[Dataset content]
════════
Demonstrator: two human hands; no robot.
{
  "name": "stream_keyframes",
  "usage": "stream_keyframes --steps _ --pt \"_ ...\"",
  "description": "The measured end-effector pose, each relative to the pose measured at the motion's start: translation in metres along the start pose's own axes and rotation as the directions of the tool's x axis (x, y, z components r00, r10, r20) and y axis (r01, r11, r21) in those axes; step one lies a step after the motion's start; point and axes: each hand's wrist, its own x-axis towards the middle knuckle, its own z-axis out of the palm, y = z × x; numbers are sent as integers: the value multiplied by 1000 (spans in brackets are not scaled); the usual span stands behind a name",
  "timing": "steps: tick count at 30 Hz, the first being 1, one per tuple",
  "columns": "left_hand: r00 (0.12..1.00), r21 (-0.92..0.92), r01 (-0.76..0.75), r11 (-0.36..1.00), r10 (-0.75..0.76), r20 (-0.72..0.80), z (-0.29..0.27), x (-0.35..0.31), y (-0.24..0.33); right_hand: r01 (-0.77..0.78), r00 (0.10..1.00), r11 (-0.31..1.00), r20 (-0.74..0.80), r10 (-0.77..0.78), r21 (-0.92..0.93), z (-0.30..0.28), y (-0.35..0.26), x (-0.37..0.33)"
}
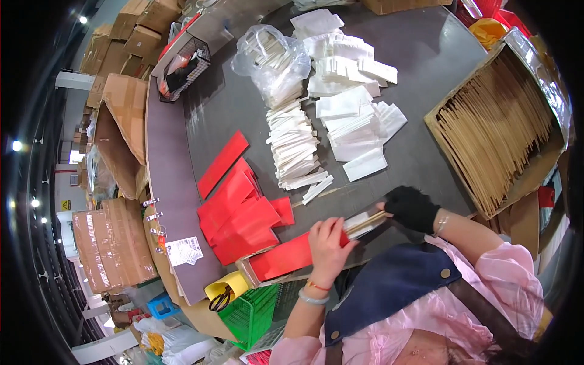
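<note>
Apparently the work in hand is slipping thin tan strips [372,222] into a long red paper sleeve [283,257], which lies along the near edge of the table, close to the wearer's body. The bare left hand [328,248] grips the sleeve's right end, thumb and fingers closed around it. The right hand [411,210], in a black fingerless glove, pinches the outer ends of the strips, beside a bit of white. How far in they reach is hidden. The next move seems to call for a steady left hold and a straight push from the right.

Left of the sleeve, a tilted yellow holder [236,281] contains black-handled scissors [220,300]; a green plastic crate [258,307] is below, its contents unclear. Farther up the table lie fanned red sleeves [234,213]. At right, an open cardboard carton [439,126] is packed with tightly ranked tan pieces [496,128]. Beyond, white paper bundles [350,121] lie beside a row of white slips [292,143], which leads to a clear plastic bag [292,68] holding more slips. At the far left, a black wire basket [202,53] holds dark and orange items.
</note>
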Motion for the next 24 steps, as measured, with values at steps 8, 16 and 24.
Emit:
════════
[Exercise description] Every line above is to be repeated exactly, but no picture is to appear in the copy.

[Finished exercise]
Demonstrator: two human hands; no robot.
{
  "name": "stream_keyframes",
  "usage": "stream_keyframes --steps _ --pt \"_ ...\"",
  "description": "The measured end-effector pose, each relative to the pose measured at the motion's start: translation in metres along the start pose's own axes and rotation as the directions of the tool's x axis (x, y, z components r00, r10, r20) and y axis (r01, r11, r21) in those axes; step one lies a step after the motion's start; point and axes: each hand's wrist, its own x-axis towards the middle knuckle, its own z-axis out of the palm, y = z × x; numbers are sent as integers: the value multiplied by 1000 (spans in brackets are not scaled); the usual span stands behind a name",
  "timing": "steps: tick count at 30 Hz, the first being 1, one per tuple",
  "columns": "left_hand: r00 (0.12..1.00), r21 (-0.92..0.92), r01 (-0.76..0.75), r11 (-0.36..1.00), r10 (-0.75..0.76), r20 (-0.72..0.80), z (-0.29..0.27), x (-0.35..0.31), y (-0.24..0.33); right_hand: r01 (-0.77..0.78), r00 (0.10..1.00), r11 (-0.31..1.00), r20 (-0.74..0.80), r10 (-0.77..0.78), r21 (-0.92..0.93), z (-0.30..0.28), y (-0.35..0.26), x (-0.37..0.33)"
}
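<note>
Apparently the work in hand is slipping thin tan strips [372,222] into a long red paper sleeve [283,257], which lies along the near edge of the table, close to the wearer's body. The bare left hand [328,248] grips the sleeve's right end, thumb and fingers closed around it. The right hand [411,210], in a black fingerless glove, pinches the outer ends of the strips, beside a bit of white. How far in they reach is hidden. The next move seems to call for a steady left hold and a straight push from the right.

Left of the sleeve, a tilted yellow holder [236,281] contains black-handled scissors [220,300]; a green plastic crate [258,307] is below, its contents unclear. Farther up the table lie fanned red sleeves [234,213]. At right, an open cardboard carton [439,126] is packed with tightly ranked tan pieces [496,128]. Beyond, white paper bundles [350,121] lie beside a row of white slips [292,143], which leads to a clear plastic bag [292,68] holding more slips. At the far left, a black wire basket [202,53] holds dark and orange items.
</note>
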Motion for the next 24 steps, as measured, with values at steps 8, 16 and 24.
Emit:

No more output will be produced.